Street furniture with extra purpose
Stefano Boeri Interiors have designed a style of modular street furniture, composed of trees, plants and benches, which will improve air quality and increase the presence of foliage in cities.
Superverde will inject green space and biodiversity into metropolitan areas by adding a biological surface to urban soil, welcoming nature back to built-up areas. Its designers describe it as an, “adaptable vegetal architecture designed to preserve the urban ecosystem.”
The modular arrangement, created for Italian street furniture maker Metalco, features a metal frame available in various finishes that borders planters. Inside these, an appropriate mix of soil and greenery is added for the climate in which it is installed.
A system between technology and ecology, Superverde increases the plant and faunal biodiversity of a space, offering a habitat for insects and small birds. It also acts as a multi-sensory way to improve the microclimate of a given area.
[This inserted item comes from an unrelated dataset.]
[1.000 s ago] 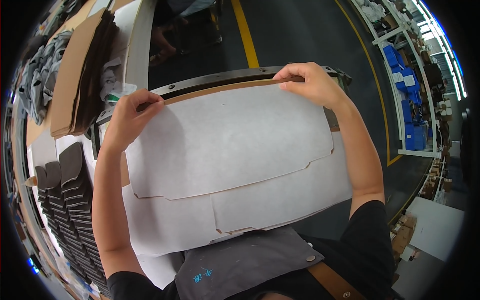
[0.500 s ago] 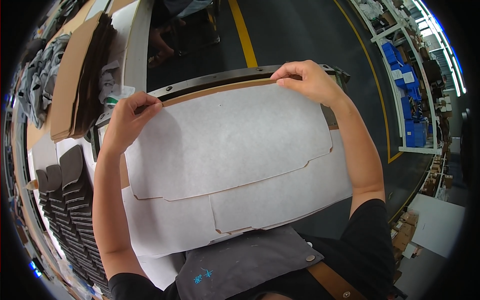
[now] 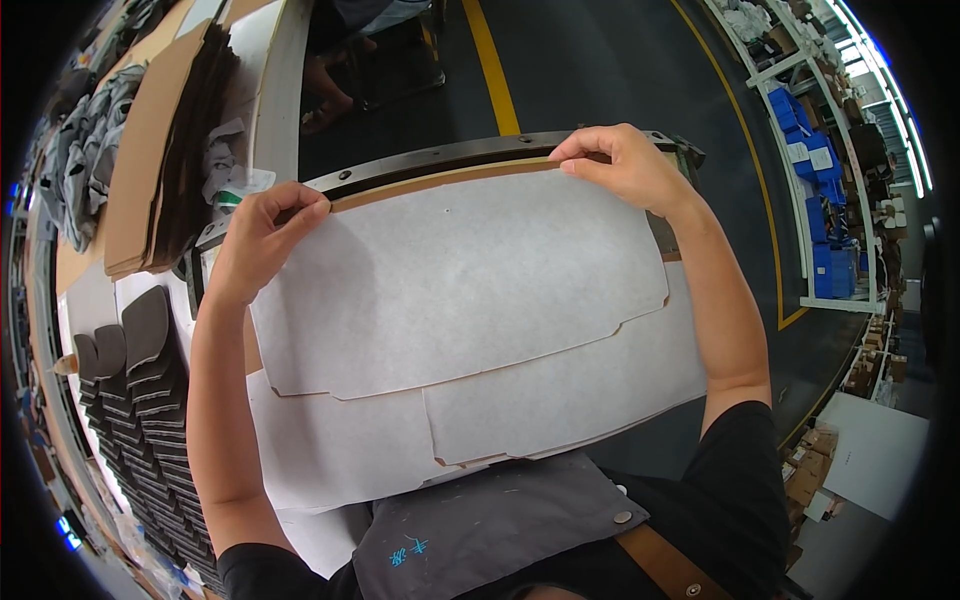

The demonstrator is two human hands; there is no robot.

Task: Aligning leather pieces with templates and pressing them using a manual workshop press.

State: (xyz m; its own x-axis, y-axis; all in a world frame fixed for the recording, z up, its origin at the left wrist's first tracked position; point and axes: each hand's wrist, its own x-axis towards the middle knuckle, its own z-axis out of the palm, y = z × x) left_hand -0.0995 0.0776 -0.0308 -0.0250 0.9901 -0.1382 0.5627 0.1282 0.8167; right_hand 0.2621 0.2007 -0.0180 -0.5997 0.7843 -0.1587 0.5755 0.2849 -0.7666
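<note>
A large white-faced sheet (image 3: 470, 275) with notched lower corners and a thin brown edge lies before me. My left hand (image 3: 268, 235) pinches its far left corner between thumb and fingers. Toward its far right corner, my right hand (image 3: 625, 170) is closed on the same far edge. Just beyond that edge runs a metal bar (image 3: 440, 148) with bolts or holes in it, with a brown and yellowish strip showing between. More white sheets (image 3: 570, 400) lie beneath, overlapping toward my apron (image 3: 490, 520).
On the left stand a stack of brown boards (image 3: 165, 150), grey cloth (image 3: 80, 160) and rows of stacked dark grey pads (image 3: 150, 410). A person (image 3: 345, 60) sits beyond the bar. Shelving with blue bins (image 3: 830, 200) is at the right, past the yellow-lined floor (image 3: 600, 70).
The view has shifted very slightly. Both hands keep their hold on the sheet's far edge, and the sheet lies practically as before.
</note>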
The planters contain all the technological equipment necessary for the structure’s maintenance- an energy efficient and autonomous system that manages the use of water using sensors in the soil, and a dense irrigation system.
A metal seating arrangement can also be attached, making the permeable, flexible surface a space for sitting and gathering, as well as decoration.
It is both scalable and adaptable, designed to be used for a range of different types of open spaces and functions. The small version is 9-20 square metres and can house up to three tall trees, 20 medium shrubs and numerous grasses and perennials, while the extra-large, at 60-100 square metres, can fit 12 trees and 1600 units of shrubs and minor vegetation.
These portions of living soil are designed to be purchased by the square metre, and continuously change in colour, shape, brightness and transparency. Their main feature is their versatility and adaptability, able to cover even large areas.
Superverde provides an ecosystem composed of various species in order to increase biodiversity, demineralise urban soils, decrease the urban heat island effect and restore the relationship between nature and city. Plants will be selected with care and attention for the climate zone in which they are intended.
“Superverde is a device designed to be installed in every square, courtyard and public or private urban space, allowing new forms of contact between citizens and the vegetal ecosystem,” says Stefano Boeri Interiors. “A new biological soil that overlaps the urban mineral surfaces.”